%%
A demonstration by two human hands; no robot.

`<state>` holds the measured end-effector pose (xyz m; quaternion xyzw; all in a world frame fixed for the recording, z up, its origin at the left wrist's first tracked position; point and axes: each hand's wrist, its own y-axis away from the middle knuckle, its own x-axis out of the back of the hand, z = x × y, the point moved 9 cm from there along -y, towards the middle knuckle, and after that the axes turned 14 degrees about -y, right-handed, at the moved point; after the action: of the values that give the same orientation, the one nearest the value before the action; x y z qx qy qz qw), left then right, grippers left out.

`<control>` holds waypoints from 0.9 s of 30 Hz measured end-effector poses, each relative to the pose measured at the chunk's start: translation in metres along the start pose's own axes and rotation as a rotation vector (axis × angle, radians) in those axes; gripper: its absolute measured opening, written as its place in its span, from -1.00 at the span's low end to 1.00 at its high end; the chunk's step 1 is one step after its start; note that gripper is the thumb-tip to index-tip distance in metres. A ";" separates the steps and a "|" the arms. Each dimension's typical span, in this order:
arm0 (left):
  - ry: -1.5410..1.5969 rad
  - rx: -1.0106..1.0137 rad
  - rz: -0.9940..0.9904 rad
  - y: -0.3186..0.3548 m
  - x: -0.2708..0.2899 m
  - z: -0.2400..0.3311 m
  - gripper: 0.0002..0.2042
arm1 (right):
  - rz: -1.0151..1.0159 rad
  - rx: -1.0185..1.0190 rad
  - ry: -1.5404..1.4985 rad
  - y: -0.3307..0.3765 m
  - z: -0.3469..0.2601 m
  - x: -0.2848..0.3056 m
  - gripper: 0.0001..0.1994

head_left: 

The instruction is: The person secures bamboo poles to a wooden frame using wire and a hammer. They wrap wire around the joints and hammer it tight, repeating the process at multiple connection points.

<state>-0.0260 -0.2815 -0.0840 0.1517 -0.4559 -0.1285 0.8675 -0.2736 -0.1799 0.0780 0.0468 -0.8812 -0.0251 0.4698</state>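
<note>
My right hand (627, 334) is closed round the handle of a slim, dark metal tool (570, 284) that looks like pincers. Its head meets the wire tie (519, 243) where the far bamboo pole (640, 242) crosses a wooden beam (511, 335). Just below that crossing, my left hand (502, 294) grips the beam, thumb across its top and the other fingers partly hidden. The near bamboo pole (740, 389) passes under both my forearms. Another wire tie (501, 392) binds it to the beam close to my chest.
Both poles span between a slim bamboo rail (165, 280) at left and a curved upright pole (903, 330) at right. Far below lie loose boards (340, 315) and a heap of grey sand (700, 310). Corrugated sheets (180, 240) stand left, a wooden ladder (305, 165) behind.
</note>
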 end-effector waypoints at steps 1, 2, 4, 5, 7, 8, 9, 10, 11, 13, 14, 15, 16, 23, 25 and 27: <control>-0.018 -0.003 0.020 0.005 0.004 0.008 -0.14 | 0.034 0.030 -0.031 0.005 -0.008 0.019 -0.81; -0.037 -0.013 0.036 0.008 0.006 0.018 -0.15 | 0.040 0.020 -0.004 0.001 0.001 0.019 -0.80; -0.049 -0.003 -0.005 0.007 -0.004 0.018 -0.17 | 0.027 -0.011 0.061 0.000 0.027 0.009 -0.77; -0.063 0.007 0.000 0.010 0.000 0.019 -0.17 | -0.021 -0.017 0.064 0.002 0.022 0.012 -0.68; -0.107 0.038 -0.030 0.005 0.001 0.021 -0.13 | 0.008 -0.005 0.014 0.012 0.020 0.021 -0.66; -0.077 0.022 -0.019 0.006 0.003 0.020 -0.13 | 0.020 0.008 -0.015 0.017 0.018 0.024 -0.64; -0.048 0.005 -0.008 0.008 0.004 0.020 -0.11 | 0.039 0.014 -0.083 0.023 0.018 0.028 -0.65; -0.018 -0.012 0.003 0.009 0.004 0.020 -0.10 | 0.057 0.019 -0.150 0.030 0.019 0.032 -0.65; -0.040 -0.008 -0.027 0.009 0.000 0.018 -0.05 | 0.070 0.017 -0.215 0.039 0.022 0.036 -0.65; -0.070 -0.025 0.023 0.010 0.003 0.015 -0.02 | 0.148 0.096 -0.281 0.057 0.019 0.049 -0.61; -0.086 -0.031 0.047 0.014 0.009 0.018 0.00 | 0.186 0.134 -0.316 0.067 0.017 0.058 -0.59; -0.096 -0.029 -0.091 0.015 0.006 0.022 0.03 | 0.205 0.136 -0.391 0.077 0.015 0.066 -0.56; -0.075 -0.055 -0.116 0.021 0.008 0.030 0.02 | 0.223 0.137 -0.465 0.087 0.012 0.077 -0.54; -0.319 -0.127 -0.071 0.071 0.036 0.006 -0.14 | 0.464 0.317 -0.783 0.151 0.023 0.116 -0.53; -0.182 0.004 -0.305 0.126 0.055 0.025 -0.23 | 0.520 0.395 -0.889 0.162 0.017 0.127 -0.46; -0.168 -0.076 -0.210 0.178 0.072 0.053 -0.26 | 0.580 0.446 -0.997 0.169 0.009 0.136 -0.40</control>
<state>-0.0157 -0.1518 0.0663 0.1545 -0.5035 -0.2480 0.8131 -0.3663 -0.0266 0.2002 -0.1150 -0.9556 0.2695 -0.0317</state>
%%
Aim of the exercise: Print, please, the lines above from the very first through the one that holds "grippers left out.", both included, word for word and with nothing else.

Your response:
A demonstration by two human hands; no robot.

`<state>` holds the measured end-effector pose (xyz m; quaternion xyzw; all in a world frame fixed for the recording, z up, its origin at the left wrist's first tracked position; point and axes: each hand's wrist, its own y-axis away from the middle knuckle, its own x-axis out of the back of the hand, z = x × y, the point moved 9 cm from there along -y, towards the middle knuckle, and after that the axes turned 14 degrees about -y, right-handed, at the moved point; after the action: of the values that give the same orientation, the one nearest the value before the action; x y z qx qy qz qw), left then right, grippers left out.

The complete answer has been presented.